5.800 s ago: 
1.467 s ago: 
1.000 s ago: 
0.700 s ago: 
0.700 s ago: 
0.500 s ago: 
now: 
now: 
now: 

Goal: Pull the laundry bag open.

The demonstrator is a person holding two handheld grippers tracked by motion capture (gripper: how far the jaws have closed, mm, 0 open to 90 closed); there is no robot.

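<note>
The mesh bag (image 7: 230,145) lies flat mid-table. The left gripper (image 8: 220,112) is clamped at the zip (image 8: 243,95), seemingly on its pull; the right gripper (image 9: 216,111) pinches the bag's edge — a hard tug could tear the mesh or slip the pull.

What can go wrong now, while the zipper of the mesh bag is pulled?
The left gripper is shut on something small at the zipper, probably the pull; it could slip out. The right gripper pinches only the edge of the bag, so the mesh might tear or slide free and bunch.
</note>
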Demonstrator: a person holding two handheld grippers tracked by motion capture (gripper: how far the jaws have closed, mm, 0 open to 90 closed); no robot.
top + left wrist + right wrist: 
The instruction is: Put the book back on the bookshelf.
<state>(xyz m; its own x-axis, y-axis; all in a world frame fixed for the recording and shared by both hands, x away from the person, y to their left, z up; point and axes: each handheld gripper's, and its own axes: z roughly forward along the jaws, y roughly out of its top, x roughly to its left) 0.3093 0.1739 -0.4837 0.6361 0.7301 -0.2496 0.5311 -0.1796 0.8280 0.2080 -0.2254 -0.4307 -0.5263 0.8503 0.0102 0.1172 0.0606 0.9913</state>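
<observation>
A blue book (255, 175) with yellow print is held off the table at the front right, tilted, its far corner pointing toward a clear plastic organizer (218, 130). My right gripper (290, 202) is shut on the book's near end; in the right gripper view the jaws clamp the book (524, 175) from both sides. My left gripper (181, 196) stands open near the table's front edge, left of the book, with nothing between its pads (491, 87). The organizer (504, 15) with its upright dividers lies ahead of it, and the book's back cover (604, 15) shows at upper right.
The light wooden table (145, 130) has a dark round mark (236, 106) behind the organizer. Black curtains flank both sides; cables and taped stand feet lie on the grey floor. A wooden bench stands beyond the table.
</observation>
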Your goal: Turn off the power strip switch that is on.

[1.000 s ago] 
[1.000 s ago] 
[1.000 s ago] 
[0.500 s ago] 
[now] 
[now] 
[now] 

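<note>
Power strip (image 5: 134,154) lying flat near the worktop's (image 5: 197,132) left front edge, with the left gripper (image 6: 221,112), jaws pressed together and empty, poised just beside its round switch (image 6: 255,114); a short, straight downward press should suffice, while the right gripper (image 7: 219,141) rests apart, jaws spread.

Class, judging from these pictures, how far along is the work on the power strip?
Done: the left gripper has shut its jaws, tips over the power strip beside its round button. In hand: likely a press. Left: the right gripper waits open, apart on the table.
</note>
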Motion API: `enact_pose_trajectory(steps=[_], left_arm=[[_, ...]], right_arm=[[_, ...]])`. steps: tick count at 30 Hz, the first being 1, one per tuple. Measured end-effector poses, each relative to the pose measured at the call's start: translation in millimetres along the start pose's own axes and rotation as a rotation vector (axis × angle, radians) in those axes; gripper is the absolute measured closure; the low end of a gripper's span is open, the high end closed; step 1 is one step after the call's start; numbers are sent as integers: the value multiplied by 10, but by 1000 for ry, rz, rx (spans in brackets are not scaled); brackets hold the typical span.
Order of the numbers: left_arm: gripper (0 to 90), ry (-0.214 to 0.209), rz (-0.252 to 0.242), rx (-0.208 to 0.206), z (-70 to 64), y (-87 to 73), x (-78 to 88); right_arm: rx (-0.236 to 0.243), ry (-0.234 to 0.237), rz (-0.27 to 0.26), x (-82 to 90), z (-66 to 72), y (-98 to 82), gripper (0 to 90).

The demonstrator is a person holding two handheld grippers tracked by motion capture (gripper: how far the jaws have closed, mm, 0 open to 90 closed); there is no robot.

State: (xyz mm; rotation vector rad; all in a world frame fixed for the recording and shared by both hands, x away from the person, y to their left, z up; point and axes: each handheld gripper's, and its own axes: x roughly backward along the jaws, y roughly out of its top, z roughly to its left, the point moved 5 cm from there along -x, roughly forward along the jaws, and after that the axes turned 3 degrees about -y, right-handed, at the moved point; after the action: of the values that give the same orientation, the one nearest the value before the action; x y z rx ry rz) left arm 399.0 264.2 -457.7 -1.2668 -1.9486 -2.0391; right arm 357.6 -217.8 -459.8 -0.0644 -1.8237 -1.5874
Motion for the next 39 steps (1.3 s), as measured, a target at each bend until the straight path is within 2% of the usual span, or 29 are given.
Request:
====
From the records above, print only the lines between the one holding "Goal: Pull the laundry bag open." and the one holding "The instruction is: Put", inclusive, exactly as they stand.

Exercise response =>
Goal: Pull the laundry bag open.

The demonstrator is a person holding two handheld grippers tracked by motion capture (gripper: how far the jaws have closed, mm, 0 open to 90 closed); there is no robot.

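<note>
The mesh bag (image 7: 230,145) lies flat mid-table. The left gripper (image 8: 220,112) is clamped at the zip (image 8: 243,95), seemingly on its pull; the right gripper (image 9: 216,111) pinches the bag's edge — a hard tug could tear the mesh or slip the pull.

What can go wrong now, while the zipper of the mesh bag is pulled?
The left gripper is shut on something small at the zipper, probably the pull; it could slip out. The right gripper pinches only the edge of the bag, so the mesh might tear or slide free and bunch.
</note>
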Demonstrator: a person holding two handheld grippers tracked by motion capture (gripper: how far the jaws have closed, mm, 0 open to 90 closed); no robot.
top + left wrist + right wrist: 
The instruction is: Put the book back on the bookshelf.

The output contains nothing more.